Te vi y te amé desde ese primer día. Nada ni nadie pudo interponerse en mi deseo de estar contigo, de ser tu aire y de que fueras mi libertad.
Cuando te conocí yo tan solo era un muchacho, que inspirado por el amor huía de casa y de unos padres sobreprotectores. Buscaba mi propio destino y en mi prisa me topé con tu sonrisa pintada y tus tiernos ojitos de cachorro.
Me deleité con tu sonrisa, con tus gritos y tus juegos, que llenaron nuestra casa y pintaron mi alma de verde y amarillo, tus colores favoritos. No necesitaba nada más…
En cada amanecer te admiraba dormida, mientras me vestía para ir a trabajar y tú despertabas siempre para ayudarme a abotonar mi camisa. Decías que nadie lo haría como tú, que a nadie más necesitaba como a ti.
Éramos demasiado jóvenes y por las risas no leímos las mentiras, como aquella de ser felices por siempre, que algunas veces dijiste y otras miles más yo repetí.
El tiempo me enseñó que mi felicidad no era eterna y que tampoco era cierto que podíamos aislarnos. Tampoco era verdad que no necesitábamos a alguien más.
Un día te despertaste y ya no eras la misma, quisiste sujetar un botón de mi camisa y no pudiste. Tus dedos no respondieron a tu mente. Insististe, fijando tu mirada y probando sin éxito con cada otro botón. Lamenté haberme reído, pensé que se trataba de un nuevo juego tuyo, pero tan solo era mi última risa. Golpeaste contra mi pecho tu impotencia y allí supe que era serio.

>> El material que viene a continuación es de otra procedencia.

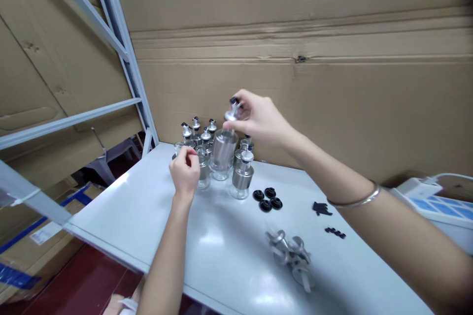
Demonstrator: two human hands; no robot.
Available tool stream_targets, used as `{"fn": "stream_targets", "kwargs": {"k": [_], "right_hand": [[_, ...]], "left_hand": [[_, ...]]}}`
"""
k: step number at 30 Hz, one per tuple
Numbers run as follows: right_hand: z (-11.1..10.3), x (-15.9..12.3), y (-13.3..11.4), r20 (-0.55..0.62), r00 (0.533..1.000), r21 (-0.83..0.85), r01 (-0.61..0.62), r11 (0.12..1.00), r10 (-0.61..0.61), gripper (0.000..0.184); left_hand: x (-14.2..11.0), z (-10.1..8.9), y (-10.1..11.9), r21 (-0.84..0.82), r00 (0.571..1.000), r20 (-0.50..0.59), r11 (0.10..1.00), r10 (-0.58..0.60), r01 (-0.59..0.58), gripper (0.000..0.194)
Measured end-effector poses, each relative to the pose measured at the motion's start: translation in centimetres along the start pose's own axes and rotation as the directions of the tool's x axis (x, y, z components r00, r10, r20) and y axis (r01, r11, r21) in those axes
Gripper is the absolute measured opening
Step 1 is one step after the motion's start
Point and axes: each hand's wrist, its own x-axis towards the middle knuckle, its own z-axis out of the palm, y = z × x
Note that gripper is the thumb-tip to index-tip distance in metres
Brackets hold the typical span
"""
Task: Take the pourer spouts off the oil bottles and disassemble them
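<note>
A worker's right hand grips the silver, black-tipped top of a clear-and-metal container at the back of a pale tabletop. The container tilts slightly among a cluster of similar ones; from where I stand, motion blur hides whether its base touches the surface. The left hand, its fingers curled inward, hovers just beside another container at the near side of the group; whether it holds anything, I cannot tell.

The step in hand appears to be handling this one container by its top, at the group's edge. The next move seems to call for a steady pinch, the body brought upright, and care to avoid knocking the near container just to its right.

Closer to the worker, four black discs sit near the containers, blurred metal fittings lie in a heap, and slim black sticks and small black pieces rest toward the right.
</note>
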Motion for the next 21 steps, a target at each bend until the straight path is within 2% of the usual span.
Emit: {"fn": "stream_targets", "kwargs": {"k": [2,3,6,9,15,19,21], "right_hand": [[1.1,-0.3,-0.2,0.142,0.988,-0.136,-0.04,0.99,0.059,0.034],[1.6,-0.3,-0.2,0.204,0.975,-0.205,-0.047,0.978,0.089,0.035],[3.2,-0.3,0.1,0.358,0.922,-0.352,-0.013,0.936,0.147,0.035],[4.5,-0.2,0.9,0.474,0.867,-0.381,0.045,0.923,0.153,0.034],[5.8,-0.1,1.2,0.553,0.819,-0.378,0.08,0.922,0.155,0.033],[5.5,0.9,0.1,0.634,0.753,-0.337,0.065,0.939,0.176,0.038],[5.4,1.9,-0.1,0.616,0.766,-0.298,0.007,0.954,0.187,0.043]], "left_hand": [[0.4,-0.2,-0.5,0.032,0.998,-0.058,0.999,-0.002,0.004,0.014],[0.7,-0.2,-0.8,0.048,0.999,-0.047,0.999,0.012,-0.01,0.017],[1.1,0.0,-1.8,0.06,0.993,0.098,0.996,0.066,-0.072,0.029],[1.2,0.2,-2.5,0.032,0.978,0.198,0.997,0.067,-0.075,0.026],[1.2,0.3,-2.5,-0.001,0.982,0.183,0.999,0.05,-0.05,0.034],[1.1,0.4,-2.1,-0.005,0.982,0.187,0.999,0.036,-0.035,0.037],[1.1,0.4,-2.0,0.032,0.972,0.234,0.999,-0.001,-0.007,0.039]]}}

Nunca más nada fue igual. Todo lo que conocía se fue desvaneciendo. Tu cabeza ya no te pertenecía; un huésped malvado manipulaba tus actos y tu conducta: histeria, gritos, dolor y ausencia fue lo que recibí de ti, en adelante. Nuestro deseo de ser solo nosotros, se hizo más real y tú mi Libertad, te convertiste en mi carcelero.
Desesperado llegué a mentirme nuevamente. Creí que mi amor te sanaría y me perdí en esa utopía. Me llené de miedo, falsas esperanzas y dolor.
Por tres años viví con la mujer que amaba y por más de treinta con la desconocida en quien te convertiste. Esa, tiñó de rojo y negro mis sueños, ahuyentó mi optimismo, me enseñó a dormir con los ojos abiertos y me obligó a no desear una visita de nadie.
Ahora te veo en reposo, tranquila y descansada. Me distrae el reflejo de los botones de mi camisa en el cristal que nos separa, me pregunto ¿en qué momento aprendí a abotonármelos solo? Tal vez cuando me resigné a morir contigo.
Hoy me doy cuenta que nunca estuvimos solos, que la gente siempre estuvo allí. Eran invisibles a mis ojos, porque nada más me importabas tú y tus necesidades.
Ya no tengo lágrimas para ti. Sólo me quedan unas cuantas para mí, por el mundo que me perdí, por los amores que no valoré, por los amigos que ya no están y por mis padres, a quienes no honré en su funeral.
Tenía que reventar en tu cabeza mi libertad, para darme cuenta que mi tiempo también se termina y que no debo renunciar por mis canas a disfrutar lo que me queda.
Tengo las mismas ganas de vivir en libertad como cuando era un adolescente.